Project description:Functional constipation (FC) and irritable bowel syndrome with constipation (IBS-C) share many symptoms but underlying mechanisms may be different. We have developed a magnetic resonance imaging (MRI) technique to measure intestinal volumes, transit, and motility in response to a laxative, Moviprep(®) . We aim to use these biomarkers to study the pathophysiology in IBS-C and FC.Twenty-four FC and 24 IBS-C were studied.
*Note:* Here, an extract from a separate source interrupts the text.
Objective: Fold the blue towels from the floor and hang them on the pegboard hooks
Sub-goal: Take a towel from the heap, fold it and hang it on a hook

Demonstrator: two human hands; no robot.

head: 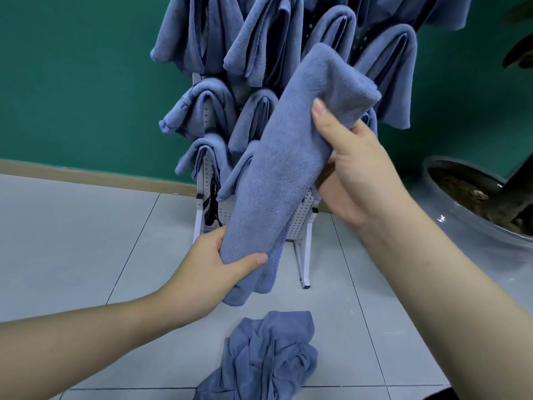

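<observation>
A folded blue towel (284,168) slants in front of the white pegboard stand (301,217), its upper end to the right. My left hand (213,264) grips its lower end, thumb across the front. My right hand (354,168) holds its upper part, thumb on the front and fingers behind. Several folded blue towels (259,39) hang on the pegboard's hooks above and behind. A crumpled blue towel (265,362) lies on the floor tiles below my hands.
A green wall (72,82) with a wooden skirting backs the stand. A large grey plant pot (473,215) with soil and a dark trunk stands at the right. The stand's white legs (304,264) rest on the light floor tiles.
</observation>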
Transit was assessed using the weighted average position score (WAPS) of five MRI marker pills, taken 24 h before MRI scanning. Following baseline scan, participants ingested 1 L of Moviprep(®) followed by hourly scans. Magnetic resonance imaging parameters and bowel symptoms were scored from 0 to 4 h.Weighted average position score for FC was 3.6 (2.5-4.2), significantly greater than IBS-C at 2.0 (1.5-3.2), p = 0.01, indicating slower transit for FC. Functional constipation showed greater fasting small bowel water content, 83 (63-142) mL vs 39 (15-70) mL in IBS-C, p < 0.01 and greater ascending colon volume (AC), 314 (101) mL vs 226 (71) mL in IBS-C, p < 0.01. FC motility index was lower at 0.055 (0.044) compared to IBS-C, 0.107 (0.070), p < 0.01. Time to first bowel movement following ingestion of Moviprep(®) was greater for FC, being 295 (116-526) min, compared to IBS-C at 84 (49-111) min, p < 0.01, and correlated with AC volume 2 h after Moviprep(®) , r = 0.44, p < 0.01. Using a cut-off >230 min distinguishes FC from IBS-C with low sensitivity of 55% but high specificity of 95%.Our objective MRI biomarkers allow a distinction between FC and IBS-C.